Yesterday around 14:30 there was an interesting configuration change in the WNs at PIC. It looks just as an innocent environment variable, but setting GLOBUS_FTP_CLIENT_GRIDFTP2 to true it just does the business of telling the applications to use the version 2 of the gridftp protocol instead of the old version 1. One of the most interesting features of the new version is that data streams are opened directly against disk pools, so the traffic does not flow through the gridftp doors. This effect can be clearly seen in the left plot, where the graphic at the bottom shows the aggregated network traffic through the gridftp doors at PIC. It essentially went to zero after the change.
So, good news for the gridftp doors at PIC. We have less risk of a bottleneck there, and also can plan for having less of them to do the job.

Friday 18 June 2010

CMS reprocessing on 1st gear at PIC

We have seen a quite puzzling effect in the last week. After several weeks of low CMS activity, around one week ago we happily saw how reprocessing jobs started arriving to PIC in the hundreds.
Few days later, our happiness turned into ... what's going on?
As days passed, we saw that the cpu efficiency of CMS reconstruction jobs at PIC was consistently very low (30-40%!!)... with no apparent reason for that! There was no cpu iowait in the WNs, nor the disk servers showed contention effects.
We still do not understand the origin of this problem, but have identified two possible sources:

1)
The jobs themselves. We observed that most of the jobs with lower cpu efficiency were spitting a "fast copy disabled"message at the start of their output logfile. The CMSSW experts told us that this means that

"for some reason the input file has events which are
not ordered as the framework wants, and thus the framework will read from the input
out-of-order (which indeed can wreck the I/O performance and result in low cpu/wall
times)".

Interesting, indeed. We still need to confirm if the 40% cpu efficiency was caused by this out-of-order input events...

2) Due to our "default configuration", plus the CMSSW one, those jobs were writing the output files to dCache using the gridftpv1 protocol. This means a) the traffic was passing through the gridftp doors, and b) it was using the "wan" mover queues in the dCache pools which eventually reached the "max active" limit (at 100 up to now) so movers were queued. This is always bad.

So, we still do not have a clue of what was the actual problem but looks as an interesting investigation so I felt like posting it here :-)

Tuesday 8 June 2010

ATLAS dark data

It was quite a while ago since we did not take the broom and did a bit of cleaning in our disks. One week ago we performed a Storage consistency check for the ATLAS data at PIC. Luckily, the tools and scripts to automatise this task have evolved quite a lot since we tried this last time so the whole procedure is now quite smooth.
In the process we have almost 4 million ATLAS files at PIC, and about 10% of them appeared to be "dark", i.e. sitting on the disk but not registered in the LFC Catalog.
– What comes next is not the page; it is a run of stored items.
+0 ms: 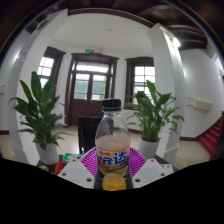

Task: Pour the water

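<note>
A clear plastic bottle [113, 145] with a black cap, an orange and blue label and orange liquid low inside stands upright between my fingers. My gripper [113, 162] holds it: both magenta pads [90, 160] press against its sides at label height. The bottle is raised, with the room behind it, and its base is hidden below the fingers. No cup or glass shows in this view.
Two leafy potted plants stand beyond the bottle, one to the left [40, 115] and one to the right [155, 115]. A dark chair [88, 130] sits behind the bottle. Farther back are a wooden double door [92, 82] and windows.
</note>
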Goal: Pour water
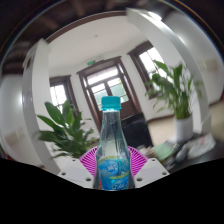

Another 3,5% were also darkish but of another kind: they were registered in our local Catalog but not in the DDM central one.
The plots on the left show the effect of this cleaning campaign. Now the blue (what ATLAS thinks there is at PIC) and red (what actually we have on disk) lines are matching better.
So, this would go into the "inefficiency" of experiments using the disks. We have quantified this to be of the order of 90%. Substantially higher than the 70% which is in general used for WLCG capacity planning.